> TASK GOAL
Below are the data; count the lines with the string "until" in them and give that number only.

BEGIN

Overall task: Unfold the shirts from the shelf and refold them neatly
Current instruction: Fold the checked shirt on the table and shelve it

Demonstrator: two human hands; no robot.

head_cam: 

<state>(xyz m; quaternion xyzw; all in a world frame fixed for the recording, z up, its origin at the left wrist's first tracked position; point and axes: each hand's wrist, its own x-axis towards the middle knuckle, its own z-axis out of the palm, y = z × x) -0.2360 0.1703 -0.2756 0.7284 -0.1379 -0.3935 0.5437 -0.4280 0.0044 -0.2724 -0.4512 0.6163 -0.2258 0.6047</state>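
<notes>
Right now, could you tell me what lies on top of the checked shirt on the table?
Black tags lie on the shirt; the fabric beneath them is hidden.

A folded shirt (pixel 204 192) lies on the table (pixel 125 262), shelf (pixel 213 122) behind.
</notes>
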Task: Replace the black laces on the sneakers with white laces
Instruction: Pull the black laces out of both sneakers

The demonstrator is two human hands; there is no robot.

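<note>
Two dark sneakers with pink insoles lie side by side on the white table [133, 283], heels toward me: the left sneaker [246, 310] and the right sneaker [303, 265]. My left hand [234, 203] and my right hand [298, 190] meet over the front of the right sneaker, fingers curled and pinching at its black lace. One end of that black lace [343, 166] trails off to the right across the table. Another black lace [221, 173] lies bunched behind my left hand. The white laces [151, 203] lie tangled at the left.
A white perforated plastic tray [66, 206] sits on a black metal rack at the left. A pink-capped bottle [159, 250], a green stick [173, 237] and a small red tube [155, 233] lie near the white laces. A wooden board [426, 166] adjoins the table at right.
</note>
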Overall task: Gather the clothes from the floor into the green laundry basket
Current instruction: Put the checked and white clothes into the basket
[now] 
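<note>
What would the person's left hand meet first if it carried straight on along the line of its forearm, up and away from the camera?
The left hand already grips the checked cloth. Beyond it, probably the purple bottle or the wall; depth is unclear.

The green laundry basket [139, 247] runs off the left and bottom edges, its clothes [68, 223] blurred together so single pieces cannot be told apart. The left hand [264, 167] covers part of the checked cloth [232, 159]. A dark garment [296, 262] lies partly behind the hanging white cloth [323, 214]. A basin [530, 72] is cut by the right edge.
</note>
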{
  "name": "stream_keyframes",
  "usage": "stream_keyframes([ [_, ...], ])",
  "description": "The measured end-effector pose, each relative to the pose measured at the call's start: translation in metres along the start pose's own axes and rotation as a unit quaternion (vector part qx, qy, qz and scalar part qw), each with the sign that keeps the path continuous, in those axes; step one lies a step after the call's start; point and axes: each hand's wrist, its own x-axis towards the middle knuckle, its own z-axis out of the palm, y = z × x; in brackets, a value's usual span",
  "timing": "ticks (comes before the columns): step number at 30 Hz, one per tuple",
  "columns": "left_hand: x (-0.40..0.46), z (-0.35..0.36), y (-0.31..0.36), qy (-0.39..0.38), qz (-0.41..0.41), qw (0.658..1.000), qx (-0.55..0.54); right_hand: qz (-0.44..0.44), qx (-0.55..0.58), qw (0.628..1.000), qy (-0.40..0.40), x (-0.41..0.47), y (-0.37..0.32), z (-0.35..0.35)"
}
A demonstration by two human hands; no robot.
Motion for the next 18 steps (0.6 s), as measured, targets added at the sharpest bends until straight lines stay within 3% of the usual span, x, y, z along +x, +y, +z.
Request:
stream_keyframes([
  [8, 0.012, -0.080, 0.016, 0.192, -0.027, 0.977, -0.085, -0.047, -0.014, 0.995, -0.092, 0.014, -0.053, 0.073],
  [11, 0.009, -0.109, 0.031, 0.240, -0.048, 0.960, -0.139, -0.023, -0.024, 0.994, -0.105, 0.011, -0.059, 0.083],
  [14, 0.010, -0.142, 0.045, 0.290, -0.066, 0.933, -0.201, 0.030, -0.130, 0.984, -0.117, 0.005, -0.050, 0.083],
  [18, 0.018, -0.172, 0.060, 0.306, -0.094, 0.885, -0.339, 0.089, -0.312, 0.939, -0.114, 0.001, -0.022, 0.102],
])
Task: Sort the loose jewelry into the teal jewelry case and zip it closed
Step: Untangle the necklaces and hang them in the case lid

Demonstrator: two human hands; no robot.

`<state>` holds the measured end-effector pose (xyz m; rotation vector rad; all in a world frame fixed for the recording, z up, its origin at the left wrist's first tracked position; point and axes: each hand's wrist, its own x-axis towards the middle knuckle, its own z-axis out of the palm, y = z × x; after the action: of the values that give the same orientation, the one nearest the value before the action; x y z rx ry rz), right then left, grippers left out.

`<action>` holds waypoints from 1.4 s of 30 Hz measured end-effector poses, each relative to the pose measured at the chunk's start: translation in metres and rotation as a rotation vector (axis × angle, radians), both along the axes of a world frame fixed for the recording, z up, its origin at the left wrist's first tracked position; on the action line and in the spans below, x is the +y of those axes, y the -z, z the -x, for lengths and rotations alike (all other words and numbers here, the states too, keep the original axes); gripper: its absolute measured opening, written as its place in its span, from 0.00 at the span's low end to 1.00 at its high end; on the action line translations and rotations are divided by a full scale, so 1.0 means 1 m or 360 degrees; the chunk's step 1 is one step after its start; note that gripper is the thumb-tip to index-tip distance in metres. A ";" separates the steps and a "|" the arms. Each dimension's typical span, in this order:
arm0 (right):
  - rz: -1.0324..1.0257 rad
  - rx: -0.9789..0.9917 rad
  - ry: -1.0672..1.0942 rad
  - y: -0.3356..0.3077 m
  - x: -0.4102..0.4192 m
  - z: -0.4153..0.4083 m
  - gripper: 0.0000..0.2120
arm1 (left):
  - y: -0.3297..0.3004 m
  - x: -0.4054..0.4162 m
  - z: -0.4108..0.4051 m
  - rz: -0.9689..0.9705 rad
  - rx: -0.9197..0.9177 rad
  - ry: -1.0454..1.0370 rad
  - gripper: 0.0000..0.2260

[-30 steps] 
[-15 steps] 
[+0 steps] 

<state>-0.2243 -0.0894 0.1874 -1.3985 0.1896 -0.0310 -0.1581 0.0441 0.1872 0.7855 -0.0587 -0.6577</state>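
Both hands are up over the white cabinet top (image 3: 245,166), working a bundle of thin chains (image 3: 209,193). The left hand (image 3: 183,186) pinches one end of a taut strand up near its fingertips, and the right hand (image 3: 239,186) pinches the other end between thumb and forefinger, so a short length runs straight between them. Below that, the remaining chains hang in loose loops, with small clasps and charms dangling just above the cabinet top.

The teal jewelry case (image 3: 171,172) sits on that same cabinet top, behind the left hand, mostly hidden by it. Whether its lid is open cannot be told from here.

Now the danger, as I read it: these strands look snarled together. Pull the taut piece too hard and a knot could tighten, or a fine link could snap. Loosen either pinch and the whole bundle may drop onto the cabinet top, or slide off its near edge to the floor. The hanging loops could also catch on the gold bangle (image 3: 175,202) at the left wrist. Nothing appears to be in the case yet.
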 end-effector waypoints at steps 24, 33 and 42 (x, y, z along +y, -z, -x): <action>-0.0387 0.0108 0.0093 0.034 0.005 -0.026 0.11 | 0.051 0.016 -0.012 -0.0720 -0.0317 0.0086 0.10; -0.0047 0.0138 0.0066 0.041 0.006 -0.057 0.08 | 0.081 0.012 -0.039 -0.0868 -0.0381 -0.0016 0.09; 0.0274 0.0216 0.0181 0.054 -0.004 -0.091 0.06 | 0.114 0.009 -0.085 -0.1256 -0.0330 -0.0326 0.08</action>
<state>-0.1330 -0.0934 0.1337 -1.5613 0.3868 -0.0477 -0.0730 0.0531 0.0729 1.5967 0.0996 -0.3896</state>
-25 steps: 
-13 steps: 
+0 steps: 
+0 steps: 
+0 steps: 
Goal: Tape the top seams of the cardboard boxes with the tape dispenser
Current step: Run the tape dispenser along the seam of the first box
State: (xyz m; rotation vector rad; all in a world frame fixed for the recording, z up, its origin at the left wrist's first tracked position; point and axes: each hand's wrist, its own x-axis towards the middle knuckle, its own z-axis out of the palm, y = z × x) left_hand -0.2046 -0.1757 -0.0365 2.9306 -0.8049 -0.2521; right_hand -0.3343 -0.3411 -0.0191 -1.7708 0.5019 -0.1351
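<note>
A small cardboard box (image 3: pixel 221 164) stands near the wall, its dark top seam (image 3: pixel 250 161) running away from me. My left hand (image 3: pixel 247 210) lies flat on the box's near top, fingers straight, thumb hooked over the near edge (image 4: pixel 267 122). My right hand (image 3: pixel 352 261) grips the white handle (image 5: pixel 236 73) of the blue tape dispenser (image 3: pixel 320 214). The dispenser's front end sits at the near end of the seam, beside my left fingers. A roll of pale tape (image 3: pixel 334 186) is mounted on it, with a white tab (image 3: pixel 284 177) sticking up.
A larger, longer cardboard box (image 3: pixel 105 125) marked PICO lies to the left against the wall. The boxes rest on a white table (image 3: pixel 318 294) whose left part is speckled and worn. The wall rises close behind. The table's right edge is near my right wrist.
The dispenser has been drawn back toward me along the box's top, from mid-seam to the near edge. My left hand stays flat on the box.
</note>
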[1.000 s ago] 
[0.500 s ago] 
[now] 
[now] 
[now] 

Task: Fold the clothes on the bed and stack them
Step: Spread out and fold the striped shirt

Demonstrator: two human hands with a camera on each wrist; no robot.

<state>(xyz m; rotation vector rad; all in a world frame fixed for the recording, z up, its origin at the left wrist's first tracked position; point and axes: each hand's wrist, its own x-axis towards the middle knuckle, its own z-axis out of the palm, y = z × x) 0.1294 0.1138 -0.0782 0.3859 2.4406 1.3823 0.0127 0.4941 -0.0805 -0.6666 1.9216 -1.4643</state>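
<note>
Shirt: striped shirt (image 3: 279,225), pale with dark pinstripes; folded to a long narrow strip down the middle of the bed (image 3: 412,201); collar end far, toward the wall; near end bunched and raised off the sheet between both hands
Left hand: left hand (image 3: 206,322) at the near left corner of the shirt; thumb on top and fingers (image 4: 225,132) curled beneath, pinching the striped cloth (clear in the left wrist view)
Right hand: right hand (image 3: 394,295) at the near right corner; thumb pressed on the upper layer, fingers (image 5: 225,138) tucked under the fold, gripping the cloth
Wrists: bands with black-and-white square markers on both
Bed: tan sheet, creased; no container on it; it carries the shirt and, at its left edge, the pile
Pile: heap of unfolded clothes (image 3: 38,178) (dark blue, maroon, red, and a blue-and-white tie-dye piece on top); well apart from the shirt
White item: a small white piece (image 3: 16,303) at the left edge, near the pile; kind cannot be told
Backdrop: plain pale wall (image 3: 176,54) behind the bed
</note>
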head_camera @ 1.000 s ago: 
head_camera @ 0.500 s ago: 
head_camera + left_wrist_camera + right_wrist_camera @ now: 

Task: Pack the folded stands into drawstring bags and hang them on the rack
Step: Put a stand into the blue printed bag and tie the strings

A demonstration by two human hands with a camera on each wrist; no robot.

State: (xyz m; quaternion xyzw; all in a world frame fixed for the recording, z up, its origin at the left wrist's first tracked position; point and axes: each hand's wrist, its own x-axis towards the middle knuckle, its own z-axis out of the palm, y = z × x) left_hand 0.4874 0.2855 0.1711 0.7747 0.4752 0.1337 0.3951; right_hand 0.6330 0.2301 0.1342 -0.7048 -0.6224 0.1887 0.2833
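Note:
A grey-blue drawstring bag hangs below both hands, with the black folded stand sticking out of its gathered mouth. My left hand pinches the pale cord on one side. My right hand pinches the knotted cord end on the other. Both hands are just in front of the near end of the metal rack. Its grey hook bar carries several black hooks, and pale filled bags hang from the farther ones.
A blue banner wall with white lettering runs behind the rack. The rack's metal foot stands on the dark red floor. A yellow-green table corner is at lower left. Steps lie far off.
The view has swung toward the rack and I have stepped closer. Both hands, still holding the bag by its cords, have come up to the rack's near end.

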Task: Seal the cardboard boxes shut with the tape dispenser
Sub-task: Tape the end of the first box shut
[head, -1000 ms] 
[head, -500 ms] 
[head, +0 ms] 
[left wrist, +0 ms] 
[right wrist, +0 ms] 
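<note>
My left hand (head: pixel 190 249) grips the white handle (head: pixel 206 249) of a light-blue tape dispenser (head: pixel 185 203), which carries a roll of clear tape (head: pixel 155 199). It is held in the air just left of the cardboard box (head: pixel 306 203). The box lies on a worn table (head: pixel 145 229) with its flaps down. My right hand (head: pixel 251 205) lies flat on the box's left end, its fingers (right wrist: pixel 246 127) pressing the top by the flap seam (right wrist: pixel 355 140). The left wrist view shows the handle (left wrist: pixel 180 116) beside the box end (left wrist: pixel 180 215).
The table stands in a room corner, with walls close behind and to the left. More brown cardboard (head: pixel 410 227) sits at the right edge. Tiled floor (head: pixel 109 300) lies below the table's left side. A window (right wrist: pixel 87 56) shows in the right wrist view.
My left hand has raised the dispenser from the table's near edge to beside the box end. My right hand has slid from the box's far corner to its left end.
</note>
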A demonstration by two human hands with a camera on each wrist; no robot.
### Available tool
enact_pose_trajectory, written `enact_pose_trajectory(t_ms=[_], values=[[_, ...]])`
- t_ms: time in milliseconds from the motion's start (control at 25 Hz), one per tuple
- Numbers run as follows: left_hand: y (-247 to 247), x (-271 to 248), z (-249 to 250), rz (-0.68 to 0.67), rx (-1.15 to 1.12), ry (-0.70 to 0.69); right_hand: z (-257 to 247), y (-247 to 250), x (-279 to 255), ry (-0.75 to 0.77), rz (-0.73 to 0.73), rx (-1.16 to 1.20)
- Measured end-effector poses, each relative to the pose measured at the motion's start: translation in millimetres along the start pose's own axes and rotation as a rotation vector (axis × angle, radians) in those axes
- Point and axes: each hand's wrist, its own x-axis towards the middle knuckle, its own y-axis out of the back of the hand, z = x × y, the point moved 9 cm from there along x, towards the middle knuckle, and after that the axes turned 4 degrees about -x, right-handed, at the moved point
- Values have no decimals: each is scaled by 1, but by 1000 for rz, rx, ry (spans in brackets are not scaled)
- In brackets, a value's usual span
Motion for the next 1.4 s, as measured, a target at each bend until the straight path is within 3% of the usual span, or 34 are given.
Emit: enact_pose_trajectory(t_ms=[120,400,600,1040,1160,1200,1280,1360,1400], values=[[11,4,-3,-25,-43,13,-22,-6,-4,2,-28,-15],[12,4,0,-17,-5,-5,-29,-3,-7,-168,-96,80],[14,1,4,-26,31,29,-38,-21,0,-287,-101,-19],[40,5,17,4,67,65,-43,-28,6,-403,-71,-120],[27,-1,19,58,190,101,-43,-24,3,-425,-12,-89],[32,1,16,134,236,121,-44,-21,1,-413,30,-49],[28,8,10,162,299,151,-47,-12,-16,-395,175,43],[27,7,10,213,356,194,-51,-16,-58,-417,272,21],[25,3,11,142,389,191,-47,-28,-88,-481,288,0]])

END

> TASK RESULT
2